To do:
For the entries that follow, retype exactly the lines from the one containing "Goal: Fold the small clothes" to the one containing "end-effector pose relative", inclusive, and only those. Images stay out of the copy.

** Dataset entries follows **

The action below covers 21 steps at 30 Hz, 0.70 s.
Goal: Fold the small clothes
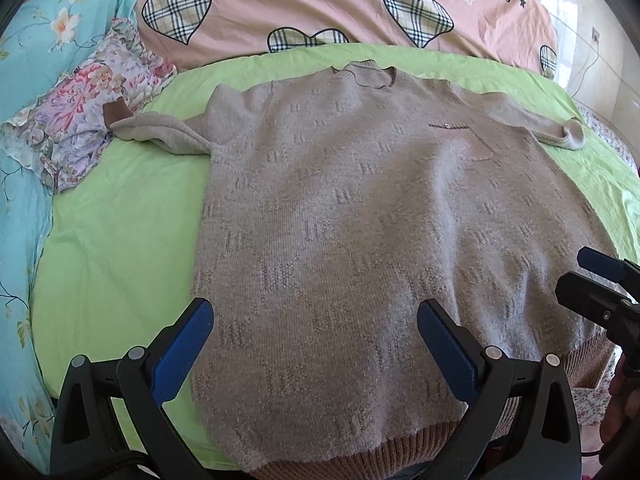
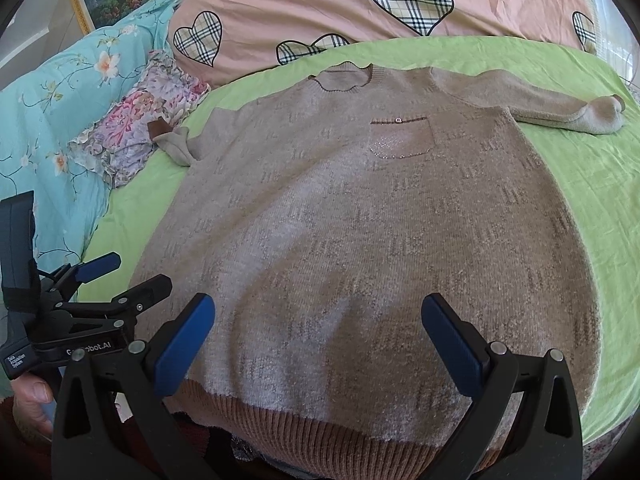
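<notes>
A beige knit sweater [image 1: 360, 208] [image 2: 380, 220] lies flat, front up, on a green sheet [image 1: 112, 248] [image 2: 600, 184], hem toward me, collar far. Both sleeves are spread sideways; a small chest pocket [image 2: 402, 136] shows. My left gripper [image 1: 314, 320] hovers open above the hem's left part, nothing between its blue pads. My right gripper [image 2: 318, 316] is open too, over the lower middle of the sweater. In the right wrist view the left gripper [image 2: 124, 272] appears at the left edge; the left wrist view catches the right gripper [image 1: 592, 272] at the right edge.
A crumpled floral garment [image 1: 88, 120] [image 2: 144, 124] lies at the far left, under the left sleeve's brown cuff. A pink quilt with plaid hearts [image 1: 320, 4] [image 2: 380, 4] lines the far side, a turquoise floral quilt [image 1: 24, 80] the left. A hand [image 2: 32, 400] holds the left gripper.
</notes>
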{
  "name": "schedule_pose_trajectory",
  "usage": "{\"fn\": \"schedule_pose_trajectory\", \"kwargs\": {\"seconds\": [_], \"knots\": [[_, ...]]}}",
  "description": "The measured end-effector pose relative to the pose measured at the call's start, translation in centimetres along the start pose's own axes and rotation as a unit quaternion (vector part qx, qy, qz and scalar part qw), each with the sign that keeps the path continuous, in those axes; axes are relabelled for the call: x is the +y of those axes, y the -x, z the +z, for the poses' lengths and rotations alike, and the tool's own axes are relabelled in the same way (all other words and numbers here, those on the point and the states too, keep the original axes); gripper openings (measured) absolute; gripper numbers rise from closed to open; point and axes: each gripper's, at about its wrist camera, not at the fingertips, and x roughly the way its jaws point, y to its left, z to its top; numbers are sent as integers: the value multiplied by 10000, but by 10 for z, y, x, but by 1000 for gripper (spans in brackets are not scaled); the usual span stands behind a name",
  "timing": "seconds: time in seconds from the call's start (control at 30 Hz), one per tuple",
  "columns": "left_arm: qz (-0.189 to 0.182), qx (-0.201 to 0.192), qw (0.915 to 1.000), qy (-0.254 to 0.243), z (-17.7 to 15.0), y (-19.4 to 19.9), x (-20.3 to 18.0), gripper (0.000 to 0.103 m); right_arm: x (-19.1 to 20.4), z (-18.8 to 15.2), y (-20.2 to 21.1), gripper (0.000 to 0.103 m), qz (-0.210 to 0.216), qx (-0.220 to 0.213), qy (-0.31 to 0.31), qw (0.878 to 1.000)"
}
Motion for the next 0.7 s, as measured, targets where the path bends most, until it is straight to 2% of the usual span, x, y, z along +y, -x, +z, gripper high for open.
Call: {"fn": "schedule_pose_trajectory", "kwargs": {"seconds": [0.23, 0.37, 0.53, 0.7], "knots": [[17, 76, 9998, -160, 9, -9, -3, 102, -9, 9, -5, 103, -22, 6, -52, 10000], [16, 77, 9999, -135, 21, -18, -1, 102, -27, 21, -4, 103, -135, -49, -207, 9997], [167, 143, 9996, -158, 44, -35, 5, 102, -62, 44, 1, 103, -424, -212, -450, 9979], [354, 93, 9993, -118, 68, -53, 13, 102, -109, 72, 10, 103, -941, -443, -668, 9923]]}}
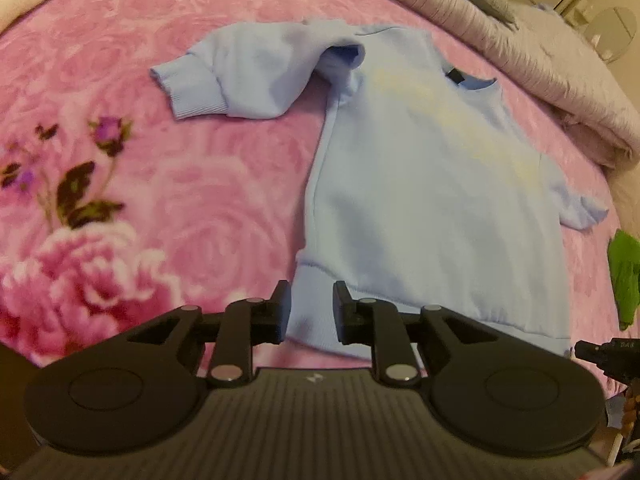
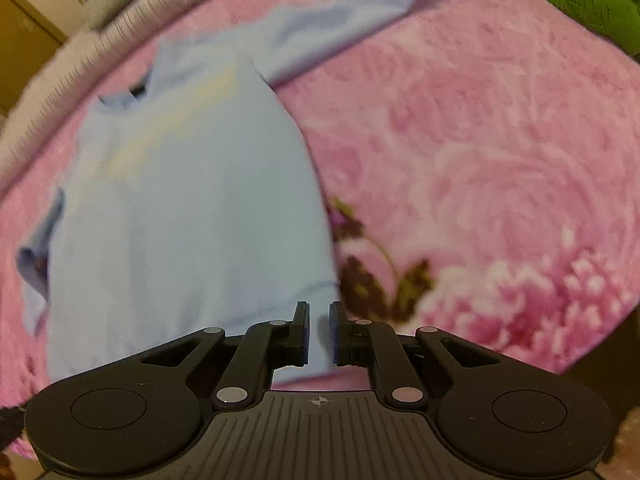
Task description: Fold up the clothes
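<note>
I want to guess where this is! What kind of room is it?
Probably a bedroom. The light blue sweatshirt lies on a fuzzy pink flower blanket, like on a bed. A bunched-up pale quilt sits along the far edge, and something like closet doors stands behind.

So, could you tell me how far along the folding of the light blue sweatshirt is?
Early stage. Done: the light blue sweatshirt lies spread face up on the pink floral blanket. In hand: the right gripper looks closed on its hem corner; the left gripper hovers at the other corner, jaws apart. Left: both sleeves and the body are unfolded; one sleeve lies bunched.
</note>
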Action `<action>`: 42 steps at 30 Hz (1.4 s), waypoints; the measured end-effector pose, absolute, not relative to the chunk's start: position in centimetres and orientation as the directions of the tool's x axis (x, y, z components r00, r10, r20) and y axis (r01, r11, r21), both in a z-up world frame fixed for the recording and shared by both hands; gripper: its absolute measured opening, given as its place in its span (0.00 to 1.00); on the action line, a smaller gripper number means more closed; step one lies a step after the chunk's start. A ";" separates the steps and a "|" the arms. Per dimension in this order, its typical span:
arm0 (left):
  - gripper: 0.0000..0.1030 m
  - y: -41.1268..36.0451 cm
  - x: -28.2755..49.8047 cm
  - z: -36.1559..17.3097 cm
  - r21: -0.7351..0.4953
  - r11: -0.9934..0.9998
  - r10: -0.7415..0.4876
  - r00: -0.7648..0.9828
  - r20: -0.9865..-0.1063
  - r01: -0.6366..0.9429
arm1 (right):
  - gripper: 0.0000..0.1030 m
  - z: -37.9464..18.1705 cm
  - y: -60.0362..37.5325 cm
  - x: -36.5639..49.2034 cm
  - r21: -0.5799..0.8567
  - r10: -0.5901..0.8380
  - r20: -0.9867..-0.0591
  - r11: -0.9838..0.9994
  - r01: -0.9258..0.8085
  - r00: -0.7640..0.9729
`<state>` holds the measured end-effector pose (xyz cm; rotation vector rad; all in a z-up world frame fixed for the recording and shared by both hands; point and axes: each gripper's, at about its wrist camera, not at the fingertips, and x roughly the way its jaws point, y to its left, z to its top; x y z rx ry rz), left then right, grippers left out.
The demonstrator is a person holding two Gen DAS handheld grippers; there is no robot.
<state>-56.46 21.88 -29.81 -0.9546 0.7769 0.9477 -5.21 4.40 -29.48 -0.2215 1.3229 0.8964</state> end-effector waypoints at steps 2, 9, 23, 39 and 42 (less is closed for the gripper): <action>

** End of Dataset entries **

Task response:
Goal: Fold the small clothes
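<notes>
A beige knit sweater [image 1: 360, 208] [image 2: 380, 220] lies flat, front up, on a green sheet [image 1: 112, 248] [image 2: 600, 184], hem toward me, collar far. Both sleeves are spread sideways; a small chest pocket [image 2: 402, 136] shows. My left gripper [image 1: 314, 320] hovers open above the hem's left part, nothing between its blue pads. My right gripper [image 2: 318, 316] is open too, over the lower middle of the sweater. In the right wrist view the left gripper [image 2: 124, 272] appears at the left edge; the left wrist view catches the right gripper [image 1: 592, 272] at the right edge.
A crumpled floral garment [image 1: 88, 120] [image 2: 144, 124] lies at the far left, under the left sleeve's brown cuff. A pink quilt with plaid hearts [image 1: 320, 4] [image 2: 380, 4] lines the far side, a turquoise floral quilt [image 1: 24, 80] the left. A hand [image 2: 32, 400] holds the left gripper.
</notes>
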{
  "name": "schedule_pose_trajectory",
  "usage": "{\"fn\": \"schedule_pose_trajectory\", \"kwargs\": {\"seconds\": [_], \"knots\": [[_, ...]]}}",
  "description": "The measured end-effector pose relative to the pose measured at the call's start, translation in centimetres along the start pose's own axes and rotation as a unit quaternion (vector part qx, qy, qz and scalar part qw), each with the sign that keeps the path continuous, in those axes; axes are relabelled for the call: x is the +y of those axes, y the -x, z the +z, for the poses' lengths and rotations alike, and the tool's own axes are relabelled in the same way (all other words and numbers here, those on the point and the states too, keep the original axes); gripper openings (measured) absolute; gripper numbers rise from closed to open; point and axes: each gripper's, at about its wrist camera, not at the fingertips, and x roughly the way its jaws point, y to its left, z to its top; numbers are sent as integers: the value multiplied by 10000, but by 10 for z, y, x, but by 1000 for gripper (spans in brackets are not scaled); the usual span stands behind a name",

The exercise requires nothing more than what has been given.